Location of study sites and the putative transmission networks. Shaded circles represent each study sites and participants within identified putative transmission networks. The black line shows the potential transmission. Edge lengths and circle size are optimized for visual presentation and do not represent genetic distances between putative transmission partners. One gray point indicates one patient.
Table 2.
Genetic Distances Between Participants Within Clusters
| Subject 1 | Subject 2 | Genetic distance | |
|---|---|---|---|
| Pair 1 | 01-001 | 02-057 | 0 |
| Pair 2 | 01-031 | 02-062 | 0.019821 |
| Quartet | 01-044 | 01-045 | 0.002561 |
| 01-045 | 01-059 | 0.015743 | |
| 01-044 | 01-059 | 0.016395 | |
| 01-053 | 01-059 | 0.016395 | |
| Pair 3 | 01-043 | 02-037 | 0.012702 |
| Pair 4 | 02-029 | 03-048 | 0.013210 |
| Pair 5 | 02-049 | 02-051 | 0.013416 |
| Pair 6 | 02-047 | 03-036 | 0.012465 |
| Pair 7 | 03-012 | 03-032 | 0.019368 |
| Pair 8 | 05-012 | 05-015 | 0 |
Eight clusters included two individuals per cluster (dyads), and one cluster included four individuals (quartet).
FIG. 2.
A phylogenetic tree with V3 sequences of participants.

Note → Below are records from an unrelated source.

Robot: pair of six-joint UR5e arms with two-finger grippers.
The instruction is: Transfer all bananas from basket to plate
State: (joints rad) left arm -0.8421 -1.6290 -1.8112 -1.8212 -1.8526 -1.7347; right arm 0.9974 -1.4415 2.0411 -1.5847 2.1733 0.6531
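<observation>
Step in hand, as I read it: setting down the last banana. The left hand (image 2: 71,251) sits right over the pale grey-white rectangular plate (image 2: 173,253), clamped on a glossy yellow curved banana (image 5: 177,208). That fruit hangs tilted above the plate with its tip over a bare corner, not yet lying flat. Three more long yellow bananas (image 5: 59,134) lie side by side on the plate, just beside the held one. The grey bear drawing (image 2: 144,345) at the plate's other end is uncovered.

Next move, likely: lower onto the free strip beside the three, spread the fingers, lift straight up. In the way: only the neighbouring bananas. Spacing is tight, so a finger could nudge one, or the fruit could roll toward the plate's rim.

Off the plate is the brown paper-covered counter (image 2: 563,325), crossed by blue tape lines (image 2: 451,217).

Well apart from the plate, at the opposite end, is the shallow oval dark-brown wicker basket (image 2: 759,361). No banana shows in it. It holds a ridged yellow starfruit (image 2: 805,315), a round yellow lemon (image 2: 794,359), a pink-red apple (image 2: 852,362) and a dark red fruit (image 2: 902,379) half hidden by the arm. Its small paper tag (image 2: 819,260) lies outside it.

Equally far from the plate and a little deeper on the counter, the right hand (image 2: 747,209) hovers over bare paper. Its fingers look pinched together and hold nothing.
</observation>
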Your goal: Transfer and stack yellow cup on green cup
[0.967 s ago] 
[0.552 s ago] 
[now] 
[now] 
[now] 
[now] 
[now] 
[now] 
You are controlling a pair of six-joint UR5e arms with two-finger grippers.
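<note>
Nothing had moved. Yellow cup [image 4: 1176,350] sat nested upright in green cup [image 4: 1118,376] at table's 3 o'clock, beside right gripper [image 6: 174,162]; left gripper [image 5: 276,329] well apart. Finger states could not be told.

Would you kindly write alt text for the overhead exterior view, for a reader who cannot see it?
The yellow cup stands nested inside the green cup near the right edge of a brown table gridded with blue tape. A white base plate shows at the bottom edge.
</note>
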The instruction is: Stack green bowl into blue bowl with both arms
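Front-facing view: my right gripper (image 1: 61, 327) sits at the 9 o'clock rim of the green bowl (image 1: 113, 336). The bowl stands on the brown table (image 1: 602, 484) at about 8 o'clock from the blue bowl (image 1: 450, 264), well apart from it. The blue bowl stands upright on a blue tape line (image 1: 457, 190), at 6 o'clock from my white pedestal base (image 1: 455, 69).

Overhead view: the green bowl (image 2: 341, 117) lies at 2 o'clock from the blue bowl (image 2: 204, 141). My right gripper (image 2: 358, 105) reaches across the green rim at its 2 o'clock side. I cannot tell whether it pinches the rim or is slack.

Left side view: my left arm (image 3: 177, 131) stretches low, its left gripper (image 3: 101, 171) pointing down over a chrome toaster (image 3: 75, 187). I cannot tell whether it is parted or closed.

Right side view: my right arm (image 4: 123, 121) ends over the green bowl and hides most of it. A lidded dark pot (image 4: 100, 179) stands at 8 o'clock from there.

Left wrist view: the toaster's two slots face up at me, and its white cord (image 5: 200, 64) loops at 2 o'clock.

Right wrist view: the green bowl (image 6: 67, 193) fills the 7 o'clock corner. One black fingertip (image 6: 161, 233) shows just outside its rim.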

Gray line indicates putative transmission networks that have genetic distance <2.
The reported risks were concordant in only one pair (pair 4). This pair reported their HIV risk as MSM. The genetic distance between their two sequences was close at 0.013 (Table 2). The participants in the other eight clusters consisted of 18 persons who did not report concordant risk factors, although their sequences were inferred to be closely related, but 9 persons in clusters (50.0%) did not report their risk exposures. Overall, among all enrolled individuals, 98/250 (39.2%) did not report their risk exposures.
Discussion
We applied a network approach to analyze Korean HIV-1 transmission clusters using generated V3 sequence data and defined clusters when sequences were inferred to be closely related (≤2.0% nucleotide genetic distance). This study is unique in that it used HIV-1 env V3 sequence data, rather than HIV-1 pol sequences, which is commonly used for drug-resistant testing.8 In general, a 1%–2% genetic distance cutoff between pol sequences does performs well in balancing the identification of potential transmission partners, while not making excessive spurious connections.7 This threshold is standard in the field and was selected based on previous work showing that within a monoinfected person, pol sequences typically do not diverge more than 1% from baseline over a decade.9 The V3 region evolves much faster than pol, so we chose the upper limit as 2%. In particular, for the deeply sampled US HIV-1 subtype B epidemic, the genetic distance among two random HIV-1 pol sequences is between 4% and 7%,6 while the mean genetic distance among two random V3 sequences is 13%. The mean genetic distance in the V3 data set was 0.117 substitutions/site, significantly lower than expected by chance. The maximum distance was 0.37 substitutions/site. Purifying selection in RNA viruses tells us that the selection of nucleotide substitution model does not affect the estimation of short genetic distances (e.g., 1%–2%).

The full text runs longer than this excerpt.